He walked up to the window, took a deep breath and tapped at it. After a moment, the blind was drawn aside and he could see Hope's face peering out. He put his face as close to the window as he could and made vague, senseless gestures to indicate that he wanted to talk to her. She shook her head irritably and waved to him to go away, but he said, quite loudly, with his lips close to the window, "Open the door. I've got to talk to you. I'm lost. Lost. LOST!"
He saw her peering at him doubtfully through the rain-streaked glass. Then she grinned and disappeared. A moment later he heard the inside door being opened, and then she was at the gate. Involuntarily, he sighed.
"Ah," he said, "I'm so glad to see you."
"Don't you know your way?" she asked.
"I am lost," he said. "No one will ever find me again." She chuckled.
"You're a terrible fool," she said, "aren't you?"
"Yes," he said humbly. "Terrible."
"Well," she said, very serious now, on the other side of the locked gate, "you walk two blocks to your left and you wait for the trolley, the one that comes from your left, and you take that to Eastern Parkway and then…"
Her voice swept on, making a small music out of the directions for escaping to the larger world, and Noah noticed as she stood there that she had taken off her shoes and was much smaller than he had realized, much more delicate, and more dear.
"Are you listening to me?" she asked.
"I want to tell you something," he said loudly. "I am not arrogant, I am not opinionated…"
"Sssh," she said, "my aunt's asleep."
"I am shy," he whispered, "and I don't have a single opinion in the whole world, and I don't know why I kissed you.
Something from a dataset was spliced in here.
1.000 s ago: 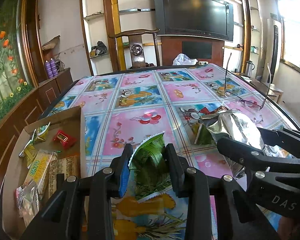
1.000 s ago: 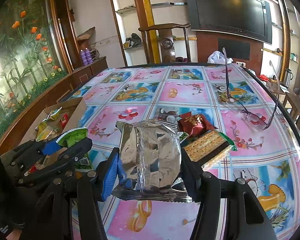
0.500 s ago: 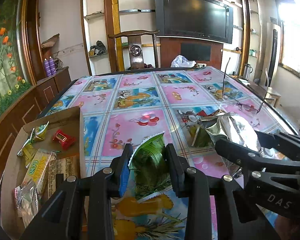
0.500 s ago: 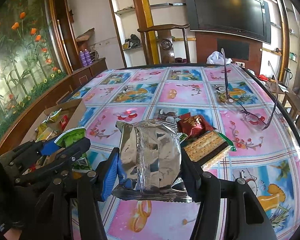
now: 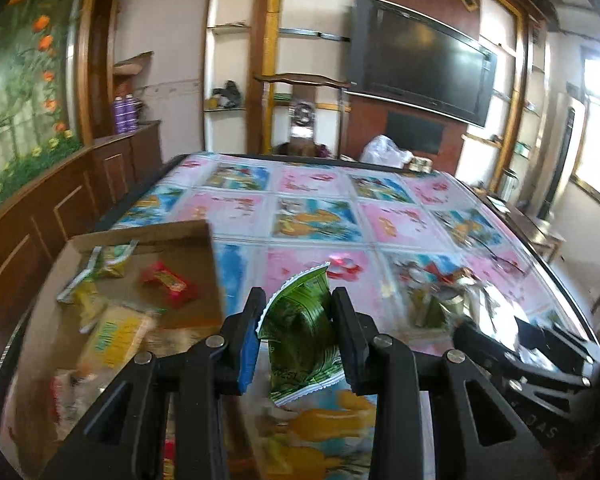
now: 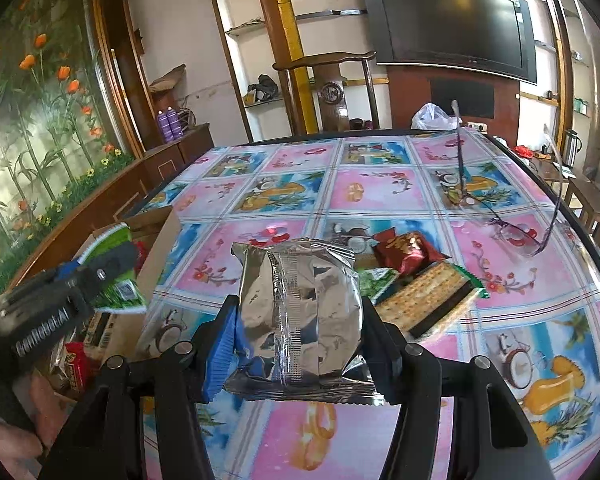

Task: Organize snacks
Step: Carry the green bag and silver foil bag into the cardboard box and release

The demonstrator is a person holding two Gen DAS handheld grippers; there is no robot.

I… I just couldn't help it."
"Not so loud," she said. "My aunt."
"I was trying to impress you," he whispered. "I don't know any Continental women. I wanted to pretend to you that I was very smart and very sophisticated. I was afraid that if I was just myself you wouldn't look at me. It's been a very confusing night," he whispered brokenly. "I don't remember ever going through anything so confusing. You were perfectly right to slap me. Perfectly. A lesson," he said, leaning against the gate, his face cold against the iron, close to her face. "A very good lesson. I… I can't say what I feel about you at the moment. Some other time, maybe, but…" He stopped. "Are you Roger's girl?" he asked.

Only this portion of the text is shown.